Закончить свой обзор я хочу упоминанием малоизвестного сегодня отечественного фильма, который кажется мне при этом очень важным. Это фильм «Сделано в СССР» 1990 года выпуска. По дате выхода эта картина должна считаться советской, но по своему содержанию и духу (что видно уже из названия) она относится к новому, российскому кино.
«Сделано в СССР» — гротескная драма, говорящая о теневой стороне советской истории. По сюжету фильма в школе пропадает дорогой видеомагнитофон. Найти его поручают учителю истории — бывшему сотруднику НКВД (его играет Джигарханян). Учитель закрывает школу изнутри и создает из нее подобие концлагеря, заставляя учеников доносить друг на друга, карать слабых и ходить строем. Постепенно розыски дополняются пытками, которые с одобрения следователя начинает применять натуральный палач в отставке (Леонид Куравлев). Фильм производит очень тягостное впечатление не только своими жестокими сценами, но и иезуитской патриотической риторикой, которой персонаж Джигарханяна сопровождает свои зверства.
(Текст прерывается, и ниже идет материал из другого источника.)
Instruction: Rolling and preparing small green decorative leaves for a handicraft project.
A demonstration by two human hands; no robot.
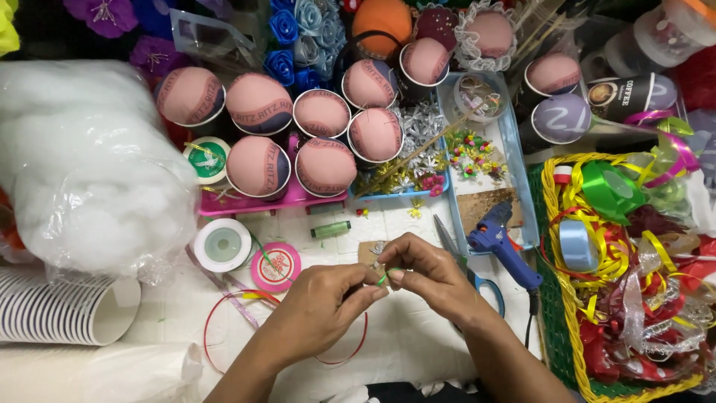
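Left hand (328, 298) and right hand (425, 272) meet fingertip to fingertip over the table (418, 351), both pinched closed on a thin green wire (383, 278); wire sits just left of the blue glue gun (498, 242); scissors (447, 240) lie between them; pink tape roll (276, 266) further left.

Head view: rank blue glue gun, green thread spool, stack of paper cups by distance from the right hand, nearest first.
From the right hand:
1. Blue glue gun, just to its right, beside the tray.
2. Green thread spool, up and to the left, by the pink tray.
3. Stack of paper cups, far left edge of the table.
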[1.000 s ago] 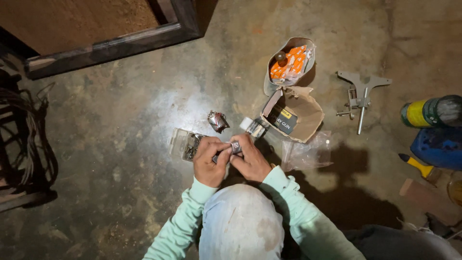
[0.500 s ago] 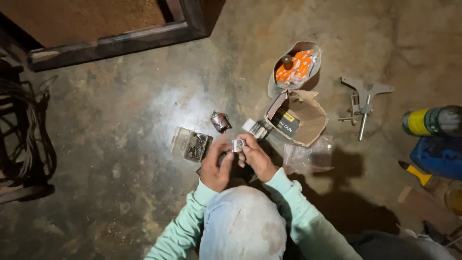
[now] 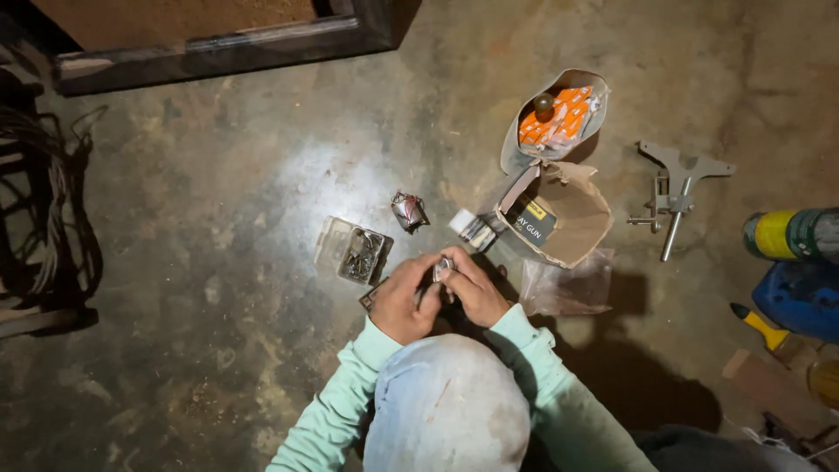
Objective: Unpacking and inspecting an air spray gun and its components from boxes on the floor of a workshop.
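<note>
Head view: person crouches over a concrete floor (image 3: 218,218), both hands together in front of the knees.
Left hand (image 3: 404,301): fingers curled narrow around 1 side of a small metal part (image 3: 443,267).
Right hand (image 3: 476,290): fingertips pinch the same small metal part from the other side; both hands touch it.
Small metal part: held above the floor, between the 2 hands, just beside the clear plastic tray (image 3: 354,252); its exact kind is too small to tell.
Clear plastic tray: lies flat on the floor, dark screws or similar bits inside.
Crumpled foil wrapper (image 3: 409,211): on the floor beyond the hands.
Open cardboard box (image 3: 568,218): near the right hand, flaps spread.
Grey pouch (image 3: 559,114): beyond the box, orange packs inside.
Metal clamp (image 3: 675,188): well apart, to the right.
Clear plastic bag (image 3: 568,284): just beside the right forearm.
</note>
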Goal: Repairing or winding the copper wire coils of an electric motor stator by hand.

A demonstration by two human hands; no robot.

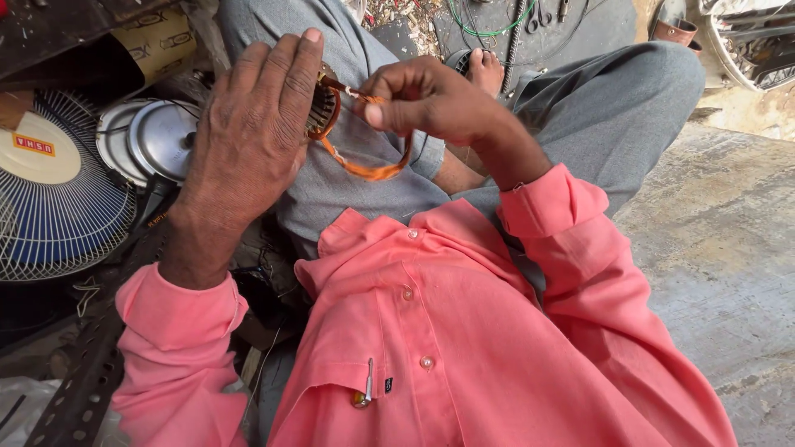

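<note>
Shirt: soft pink cloth [464, 348], buttoned down the front, with a small metal tool [367, 385] clipped in the chest pocket; it fills the nearest part of the view.
Left hand: left hand [248, 141] lies flat and spread, fingers together, pressed over the round stator [323, 108], hiding most of it.
Stator: ring of ribbed, stacked metal showing only at its right edge, held above the lap between the two hands.
Right hand: right hand [422, 99] is curled shut, thumb and fingertips pinching the orange coil [368, 165] where a pale tie [354, 93] crosses it.
Coil: thin glossy loop of orange wire, running from the stator's edge and sagging in a curve under the right hand.
Lap: grey trousers [613, 108], smooth weave, knees bent and spread; a bare foot [487, 70] shows between them.
Left side: crowded; a wire fan guard [58, 207] with a blue and cream centre, and beside it a domed shiny metal cover [161, 141], both near the left hand.
Right side: rough, stained concrete floor [720, 248], open.
Far edge: green wire [484, 29] on dark ground beyond the knees.
</note>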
Картина заканчивается открытым финалом: родители спасают детей, но их психика оказывается травмированной пережитыми зверствами. «Сделано в СССР» почти идентичен по сюжету фильму «Королевская битва» — родоначальнику жанра, из которого в итоге появился сериал «Игра в кальмара».
Так что бессмысленно пытаться интерпретировать популярность этого сериала таким образом, будто современная молодежь смотрит одно, в то время как их родители смотрели или читали другое. У каждого поколения — своя игра в кальмара. И она будет воспроизводиться снова и снова, пока люди будут продолжать ощущать свои жизни игрой, в которую их втягивают высшие силы.
Стоит ли бояться этого? Или лучше задаться вопросом, как можно научиться играть в игру со смертью, которую мы все ведем? Мне кажется, второе. Поэтому, когда я читаю новости, что в России стали появляться имитации «Игры в кальмара», меня посещает надежда, что они помогут своим игрокам принять окружающий нас мир и найти в нем свое место.